Universal finally understood they had a star in the making and they rushed him into the lead role in a cheaply made swashbuckler, The Prince Who Was a Thief (1951). The film was a major box-office hit and Tony Curtis was fast becoming a household name. In fact, he soon became so popular that he inspired male teenagers to imitate his curly hairstyle. Tony Curtis had to learn how to act on the job, but by the time he starred with his wife JANET LEIGH in Houdini (1953), he had already made much progress. But good movies were scarce, and he was rushed into a series of mediocre projects throughout the middle of the decade, including swashbucklers, westerns, light comedies, sports films, and even a musical.
The actor was popular with movie fans but not with the critics. When they weren't panning his movies the critics were panning him. In 1957, however, Tony Curtis finally won his first measure of grudging acceptance from reviewers when he gave a riveting performance in support of BURT LANCASTER in Sweet Smell of Success (1957). The academy recognized him the following year by giving him an Oscar nomination as Best Actor for his work in The Defiant Ones (1958).
Tony Curtis's career was at its height in the late 1950s and early 1960s.

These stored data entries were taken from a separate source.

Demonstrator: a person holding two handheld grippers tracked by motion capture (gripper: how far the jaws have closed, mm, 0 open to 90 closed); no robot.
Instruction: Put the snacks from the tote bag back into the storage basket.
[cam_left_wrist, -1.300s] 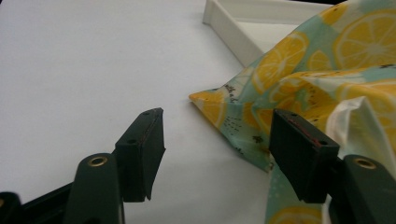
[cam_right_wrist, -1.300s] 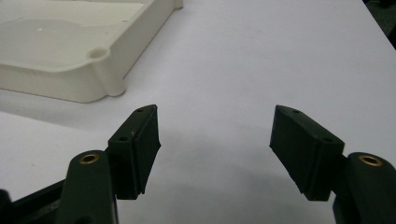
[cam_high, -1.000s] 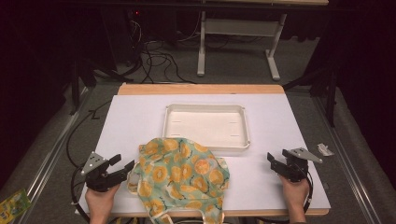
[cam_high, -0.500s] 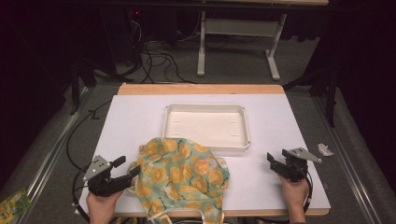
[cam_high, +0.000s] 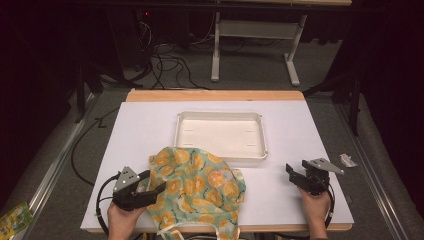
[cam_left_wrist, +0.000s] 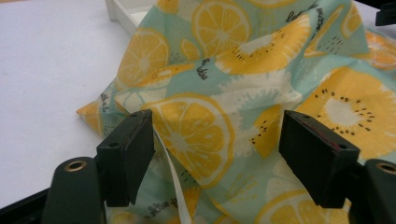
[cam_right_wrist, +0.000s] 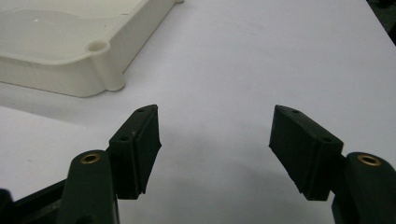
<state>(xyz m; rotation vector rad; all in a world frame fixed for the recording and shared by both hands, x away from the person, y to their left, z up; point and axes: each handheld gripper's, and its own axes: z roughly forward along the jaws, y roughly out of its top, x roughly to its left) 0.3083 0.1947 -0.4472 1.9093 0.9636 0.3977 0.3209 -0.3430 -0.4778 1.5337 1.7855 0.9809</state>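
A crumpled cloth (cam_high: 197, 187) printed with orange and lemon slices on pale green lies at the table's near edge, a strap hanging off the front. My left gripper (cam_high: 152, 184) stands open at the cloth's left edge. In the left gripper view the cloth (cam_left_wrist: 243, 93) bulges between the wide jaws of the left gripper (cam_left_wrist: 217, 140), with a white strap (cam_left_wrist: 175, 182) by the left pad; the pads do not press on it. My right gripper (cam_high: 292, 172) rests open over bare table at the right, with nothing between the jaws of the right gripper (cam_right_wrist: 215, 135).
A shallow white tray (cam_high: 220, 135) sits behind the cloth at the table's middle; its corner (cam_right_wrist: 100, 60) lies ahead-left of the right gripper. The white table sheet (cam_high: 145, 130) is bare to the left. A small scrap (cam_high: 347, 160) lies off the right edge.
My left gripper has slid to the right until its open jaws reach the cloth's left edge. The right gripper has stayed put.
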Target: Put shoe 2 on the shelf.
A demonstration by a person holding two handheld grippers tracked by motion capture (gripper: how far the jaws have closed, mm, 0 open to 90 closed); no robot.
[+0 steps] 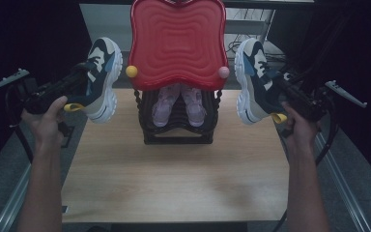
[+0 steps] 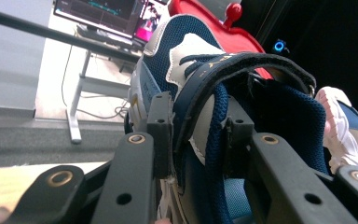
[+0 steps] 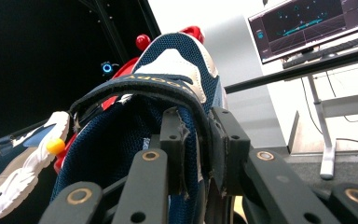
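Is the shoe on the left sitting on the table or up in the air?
Up in the air. The left gripper clamps the left shoe above the table.

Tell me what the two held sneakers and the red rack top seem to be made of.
Left sneaker: navy woven mesh with smooth cream panels, likely synthetic leather; matte. Right sneaker: same look. Their white soles look rubbery. Red rack top: apparently moulded plastic, glossy, with rippled concentric ridges.

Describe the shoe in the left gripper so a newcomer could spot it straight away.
Start at the red wavy-topped rack standing at the table's far edge. Left of it, held in the air by the left gripper, is a navy, white and grey sneaker. Its twin hangs right of the rack, and the pair inside the rack is pink.
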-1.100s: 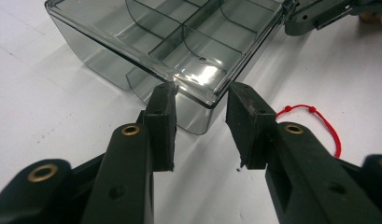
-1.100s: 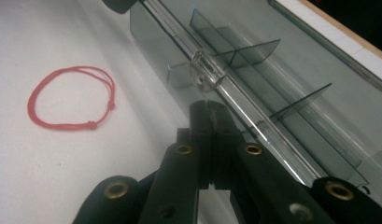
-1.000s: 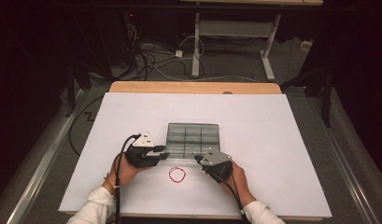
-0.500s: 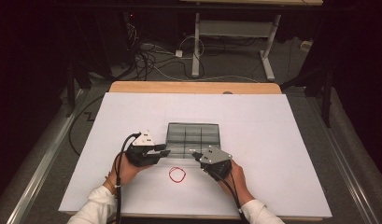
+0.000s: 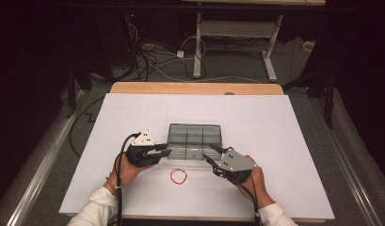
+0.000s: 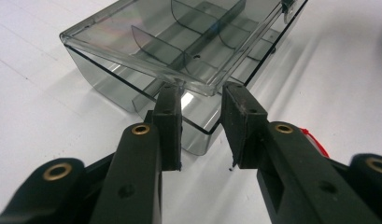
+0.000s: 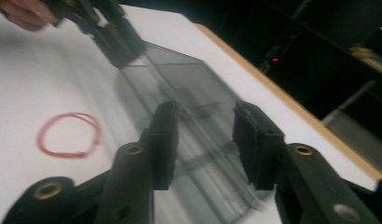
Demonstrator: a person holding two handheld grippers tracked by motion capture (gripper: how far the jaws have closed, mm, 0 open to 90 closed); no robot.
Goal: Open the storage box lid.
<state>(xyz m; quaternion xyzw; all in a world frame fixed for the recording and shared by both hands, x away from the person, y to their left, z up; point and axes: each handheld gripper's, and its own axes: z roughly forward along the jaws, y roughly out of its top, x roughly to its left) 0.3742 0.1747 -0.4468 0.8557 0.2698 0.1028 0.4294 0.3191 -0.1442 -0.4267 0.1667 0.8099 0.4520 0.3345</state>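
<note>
1. Smoky grey clear plastic made up the organizer box [image 5: 195, 140], which sat on the white counter [image 5: 275, 141] near its front edge, between the two hands.
2. Inner walls split the box into several compartments; each one that could be seen through the plastic held nothing.
3. The box's clear lid [image 6: 146, 42] lay over the compartments, and in the left gripper view its front edge stood a little above the base at the near corner.
4. The left tongs [image 6: 202, 100] sat at that near corner of the box, jaws partly apart with the lid's lip between their tips; whether the pads pressed on it I could not tell.
5. The right tongs [image 7: 205, 140] had just been opening and hung released, jaws spread, nothing gripped; the box lay blurred beyond them.
6. From above, the right tongs [image 5: 210, 155] pointed at the box's front right corner.
7. A red rubber band [image 5: 179, 176] lay loose on the counter just in front of the box, outside every compartment, between the two grippers.
</note>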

He had the acclaim of both the public and the critical establishment and also the opportunity to work on good scripts with better directors. He starred alongside MARILYN MONROE and JACK LEMMON in BILLY WILDER's Some Like It Hot (1959), which was undoubtedly the best movie of his career. He also relived some of his submarine experiences in BLAKE EDWARDS's Operation Petticoat (1959), and gave a strong performance in Robert Mulligan's The Rat Race (1960), among others.

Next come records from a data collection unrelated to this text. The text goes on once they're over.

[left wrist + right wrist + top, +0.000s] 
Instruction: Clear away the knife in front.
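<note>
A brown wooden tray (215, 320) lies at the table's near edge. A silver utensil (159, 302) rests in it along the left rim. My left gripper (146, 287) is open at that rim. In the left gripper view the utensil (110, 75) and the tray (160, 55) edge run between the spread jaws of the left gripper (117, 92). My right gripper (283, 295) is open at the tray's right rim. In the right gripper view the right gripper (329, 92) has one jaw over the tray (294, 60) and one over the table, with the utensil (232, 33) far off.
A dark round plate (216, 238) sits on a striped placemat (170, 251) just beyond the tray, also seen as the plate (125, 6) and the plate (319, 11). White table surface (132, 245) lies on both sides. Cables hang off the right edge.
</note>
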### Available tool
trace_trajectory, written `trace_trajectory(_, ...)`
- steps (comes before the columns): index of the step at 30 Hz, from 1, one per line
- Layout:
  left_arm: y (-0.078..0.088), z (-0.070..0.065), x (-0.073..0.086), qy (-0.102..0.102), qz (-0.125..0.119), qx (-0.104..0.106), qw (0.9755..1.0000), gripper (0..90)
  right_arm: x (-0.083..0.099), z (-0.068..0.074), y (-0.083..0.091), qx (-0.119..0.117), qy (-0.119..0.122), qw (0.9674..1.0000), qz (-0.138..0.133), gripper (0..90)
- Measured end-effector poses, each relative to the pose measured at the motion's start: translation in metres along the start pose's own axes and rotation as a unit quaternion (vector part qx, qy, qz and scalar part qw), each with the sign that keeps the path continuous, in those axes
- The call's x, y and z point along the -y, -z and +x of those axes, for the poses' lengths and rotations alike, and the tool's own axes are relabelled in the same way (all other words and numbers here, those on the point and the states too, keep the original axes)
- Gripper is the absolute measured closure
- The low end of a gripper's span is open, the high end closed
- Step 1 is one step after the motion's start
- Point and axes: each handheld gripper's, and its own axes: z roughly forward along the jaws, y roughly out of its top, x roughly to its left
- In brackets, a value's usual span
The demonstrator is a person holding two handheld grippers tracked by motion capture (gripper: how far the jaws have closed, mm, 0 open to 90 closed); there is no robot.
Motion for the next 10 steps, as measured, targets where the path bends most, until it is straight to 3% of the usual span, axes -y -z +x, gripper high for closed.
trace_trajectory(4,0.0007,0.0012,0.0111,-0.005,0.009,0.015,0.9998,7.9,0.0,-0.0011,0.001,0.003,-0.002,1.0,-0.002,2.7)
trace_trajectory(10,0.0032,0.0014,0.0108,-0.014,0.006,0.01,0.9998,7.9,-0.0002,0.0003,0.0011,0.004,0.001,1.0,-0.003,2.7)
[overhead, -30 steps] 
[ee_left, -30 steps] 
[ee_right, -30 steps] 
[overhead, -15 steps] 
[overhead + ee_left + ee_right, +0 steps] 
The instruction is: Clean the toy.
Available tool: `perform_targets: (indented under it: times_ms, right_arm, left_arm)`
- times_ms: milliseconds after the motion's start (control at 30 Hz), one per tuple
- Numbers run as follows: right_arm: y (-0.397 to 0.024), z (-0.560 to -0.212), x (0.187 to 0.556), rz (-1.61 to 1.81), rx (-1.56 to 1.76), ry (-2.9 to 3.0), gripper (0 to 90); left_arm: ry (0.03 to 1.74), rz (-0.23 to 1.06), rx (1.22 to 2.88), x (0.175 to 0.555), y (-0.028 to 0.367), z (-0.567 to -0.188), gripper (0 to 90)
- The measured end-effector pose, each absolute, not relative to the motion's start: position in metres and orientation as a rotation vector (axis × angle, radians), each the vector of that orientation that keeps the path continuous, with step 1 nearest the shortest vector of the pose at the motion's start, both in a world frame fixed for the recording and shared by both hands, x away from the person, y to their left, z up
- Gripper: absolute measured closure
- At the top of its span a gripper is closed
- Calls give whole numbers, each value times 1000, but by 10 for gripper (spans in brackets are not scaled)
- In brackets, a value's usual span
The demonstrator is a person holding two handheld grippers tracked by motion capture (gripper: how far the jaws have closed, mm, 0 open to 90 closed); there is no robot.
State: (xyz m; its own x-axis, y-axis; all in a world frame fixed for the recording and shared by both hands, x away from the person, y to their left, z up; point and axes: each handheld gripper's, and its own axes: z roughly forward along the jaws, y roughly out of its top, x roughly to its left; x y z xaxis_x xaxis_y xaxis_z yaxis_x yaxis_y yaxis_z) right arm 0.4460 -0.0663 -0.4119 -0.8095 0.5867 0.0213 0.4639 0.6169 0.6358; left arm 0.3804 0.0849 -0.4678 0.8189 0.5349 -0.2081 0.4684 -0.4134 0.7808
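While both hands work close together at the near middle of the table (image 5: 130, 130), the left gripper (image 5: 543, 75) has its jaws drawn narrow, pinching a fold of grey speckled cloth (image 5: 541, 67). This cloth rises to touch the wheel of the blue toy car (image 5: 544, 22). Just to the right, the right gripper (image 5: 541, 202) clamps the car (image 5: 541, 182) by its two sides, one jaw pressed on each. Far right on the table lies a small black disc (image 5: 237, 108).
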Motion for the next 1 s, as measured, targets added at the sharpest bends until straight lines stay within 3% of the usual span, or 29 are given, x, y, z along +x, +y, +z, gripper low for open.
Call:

Tony Curtis met his second wife, actress Christine Kaufmann, during the filming of the epic Taras Bulba (1962). With just a few other exceptions, however, the actor spent the greater part of the 1960s starring in light comedies such as Forty Pounds of Trouble (1962), Wild and Wonderful (1964), Sex and the Single Girl (1964), and The Great Race (1965). A long string of box-office flops in the latter half of the decade put his star status in serious question. He recouped, however, with a powerful and highly regarded performance in the title role of The Boston Strangler (1968). It seemed as if Tony Curtis's career had taken a new and richer turn. But three successive mediocre films that failed at the ticket booth drove him to television; he was not terribly successful in that medium either. Tony Curtis has had several abortive big screen comeback attempts, most memorably in Lepke (1974), The Last Tycoon (1976), and Little Miss Marker (1980).
He performed admirably in all three films, but none of the movies was a hit. He has continued to act in the occasional low-budget film, but he gave one of his most stirring performances in recent years in a TV movie, playing mobster Sam Giancana in Mafia Princess (1986). Tony Curtis has appeared in more than 70 films and leaves a legacy to the American cinema via Jamie Lee Curtis, his talented actress daughter by Janet Leigh.
One of his best later roles was that of a senator (resembling Joe McCarthy) in the Nicolas Roeg film adaptation of the play Insignificance (1985), in which he set a standard for a character's sleazy manipulation. During the 1990s Tony Curtis continued to appear in low-budget films playing a variety of roles, playing aging hit men and sleazy movie producers. But more recently he appeared in a national theatrical revival of Some Like It Hot, based on the classic Billy Wilder film of 1959, although this time he plays the part of Osgood Fielding III, which Joe E. Brown had played so memorably in the film. As far as the Motion Picture Academy is concerned, Tony Curtis, one of the most talented screen actors of his generation, has been marginalized and neglected.